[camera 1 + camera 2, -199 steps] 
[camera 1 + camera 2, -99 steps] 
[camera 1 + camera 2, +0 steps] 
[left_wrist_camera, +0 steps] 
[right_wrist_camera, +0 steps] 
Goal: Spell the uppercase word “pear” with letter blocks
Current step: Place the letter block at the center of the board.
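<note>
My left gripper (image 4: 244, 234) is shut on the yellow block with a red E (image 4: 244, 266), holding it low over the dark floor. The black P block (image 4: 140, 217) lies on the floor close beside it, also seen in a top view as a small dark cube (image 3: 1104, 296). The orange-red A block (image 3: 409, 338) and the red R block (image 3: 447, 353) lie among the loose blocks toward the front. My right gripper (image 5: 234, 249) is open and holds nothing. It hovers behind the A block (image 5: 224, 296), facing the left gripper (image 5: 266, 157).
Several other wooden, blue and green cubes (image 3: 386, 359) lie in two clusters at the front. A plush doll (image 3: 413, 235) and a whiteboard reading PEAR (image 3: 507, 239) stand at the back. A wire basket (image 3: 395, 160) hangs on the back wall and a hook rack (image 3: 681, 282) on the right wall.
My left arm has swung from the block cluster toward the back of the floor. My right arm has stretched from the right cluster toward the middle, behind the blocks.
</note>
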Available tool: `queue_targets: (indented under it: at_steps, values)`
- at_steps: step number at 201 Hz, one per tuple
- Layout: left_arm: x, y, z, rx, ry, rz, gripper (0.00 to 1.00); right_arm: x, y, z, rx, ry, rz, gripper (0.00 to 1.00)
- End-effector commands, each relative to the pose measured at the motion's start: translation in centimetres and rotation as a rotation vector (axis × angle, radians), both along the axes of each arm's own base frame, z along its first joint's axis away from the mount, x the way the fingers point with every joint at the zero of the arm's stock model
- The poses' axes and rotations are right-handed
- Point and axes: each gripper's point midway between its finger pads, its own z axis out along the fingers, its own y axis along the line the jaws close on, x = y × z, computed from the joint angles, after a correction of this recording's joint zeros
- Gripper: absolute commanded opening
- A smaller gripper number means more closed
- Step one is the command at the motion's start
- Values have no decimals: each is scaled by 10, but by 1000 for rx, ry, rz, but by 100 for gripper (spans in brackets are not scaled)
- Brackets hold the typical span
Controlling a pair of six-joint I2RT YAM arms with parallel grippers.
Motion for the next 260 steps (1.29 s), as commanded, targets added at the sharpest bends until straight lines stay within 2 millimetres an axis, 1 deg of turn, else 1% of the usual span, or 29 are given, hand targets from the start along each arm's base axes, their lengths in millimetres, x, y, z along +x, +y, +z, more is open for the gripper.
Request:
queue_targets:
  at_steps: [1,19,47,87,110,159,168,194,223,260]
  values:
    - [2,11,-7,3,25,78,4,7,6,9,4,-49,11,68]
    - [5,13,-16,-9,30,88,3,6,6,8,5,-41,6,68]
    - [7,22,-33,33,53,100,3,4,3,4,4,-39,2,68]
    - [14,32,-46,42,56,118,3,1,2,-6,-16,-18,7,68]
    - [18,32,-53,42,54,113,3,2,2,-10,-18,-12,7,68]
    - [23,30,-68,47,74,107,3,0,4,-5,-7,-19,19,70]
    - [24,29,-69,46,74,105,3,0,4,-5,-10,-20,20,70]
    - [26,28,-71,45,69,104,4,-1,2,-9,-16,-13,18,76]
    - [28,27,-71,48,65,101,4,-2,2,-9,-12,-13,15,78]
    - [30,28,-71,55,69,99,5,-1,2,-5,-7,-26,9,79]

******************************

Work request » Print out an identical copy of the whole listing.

Solved exercise »
[camera 1 + camera 2, -199 steps] 
[camera 1 + camera 2, -99 steps] 
[camera 1 + camera 2, +0 steps] 
[left_wrist_camera, +0 steps] 
[right_wrist_camera, +0 steps] 
Goal: Spell the uppercase word “pear” with letter blocks
Current step: Place the letter block at the center of the board.
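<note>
My left gripper (image 4: 244, 234) is shut on the yellow block with a red E (image 4: 244, 266), holding it low over the dark floor. The black P block (image 4: 140, 217) lies on the floor close beside it, also seen in a top view as a small dark cube (image 3: 1104, 296). The orange-red A block (image 3: 409, 338) and the red R block (image 3: 447, 353) lie among the loose blocks toward the front. My right gripper (image 5: 234, 249) is open and holds nothing. It hovers behind the A block (image 5: 224, 296), facing the left gripper (image 5: 266, 157).
Several other wooden, blue and green cubes (image 3: 386, 359) lie in two clusters at the front. A plush doll (image 3: 413, 235) and a whiteboard reading PEAR (image 3: 507, 239) stand at the back. A wire basket (image 3: 395, 160) hangs on the back wall and a hook rack (image 3: 681, 282) on the right wall.
My left arm has swung from the block cluster toward the back of the floor. My right arm has stretched from the right cluster toward the middle, behind the blocks.
</note>
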Available tool: `queue_targets: (indented under it: at_steps, values)`
- at_steps: step number at 201 Hz, one per tuple
- Layout: left_arm: x, y, z, rx, ry, rz, gripper (0.00 to 1.00); right_arm: x, y, z, rx, ry, rz, gripper (0.00 to 1.00)
- End-effector commands, each relative to the pose measured at the motion's start: translation in centimetres and rotation as a rotation vector (axis × angle, radians), both along the axes of each arm's own base frame, z along its first joint's axis away from the mount, x the way the fingers point with every joint at the zero of the arm's stock model
- The poses' axes and rotations are right-handed
- Point and axes: each gripper's point midway between its finger pads, its own z axis out along the fingers, its own y axis along the line the jaws close on, x = y × z, computed from the joint angles, after a correction of this recording's joint zeros
- Gripper: absolute commanded opening
- A smaller gripper number means more closed
- Step one is the command at the motion's start
- Values have no decimals: each is scaled by 10, but by 1000 for rx, ry, rz, but by 100 for gripper (spans in brackets are not scaled)
- Brackets hold the typical span
Controlling a pair of six-joint I2RT YAM arms with parallel grippers.
Motion for the next 260 steps (1.29 s), as commanded, targets added at the sharpest bends until straight lines stay within 2 millimetres an axis, 1 deg of turn, else 1% of the usual span, or 29 are given, hand targets from the start along each arm's base axes, their lengths in millimetres, x, y, z along +x, +y, +z, more is open for the gripper.
Request:
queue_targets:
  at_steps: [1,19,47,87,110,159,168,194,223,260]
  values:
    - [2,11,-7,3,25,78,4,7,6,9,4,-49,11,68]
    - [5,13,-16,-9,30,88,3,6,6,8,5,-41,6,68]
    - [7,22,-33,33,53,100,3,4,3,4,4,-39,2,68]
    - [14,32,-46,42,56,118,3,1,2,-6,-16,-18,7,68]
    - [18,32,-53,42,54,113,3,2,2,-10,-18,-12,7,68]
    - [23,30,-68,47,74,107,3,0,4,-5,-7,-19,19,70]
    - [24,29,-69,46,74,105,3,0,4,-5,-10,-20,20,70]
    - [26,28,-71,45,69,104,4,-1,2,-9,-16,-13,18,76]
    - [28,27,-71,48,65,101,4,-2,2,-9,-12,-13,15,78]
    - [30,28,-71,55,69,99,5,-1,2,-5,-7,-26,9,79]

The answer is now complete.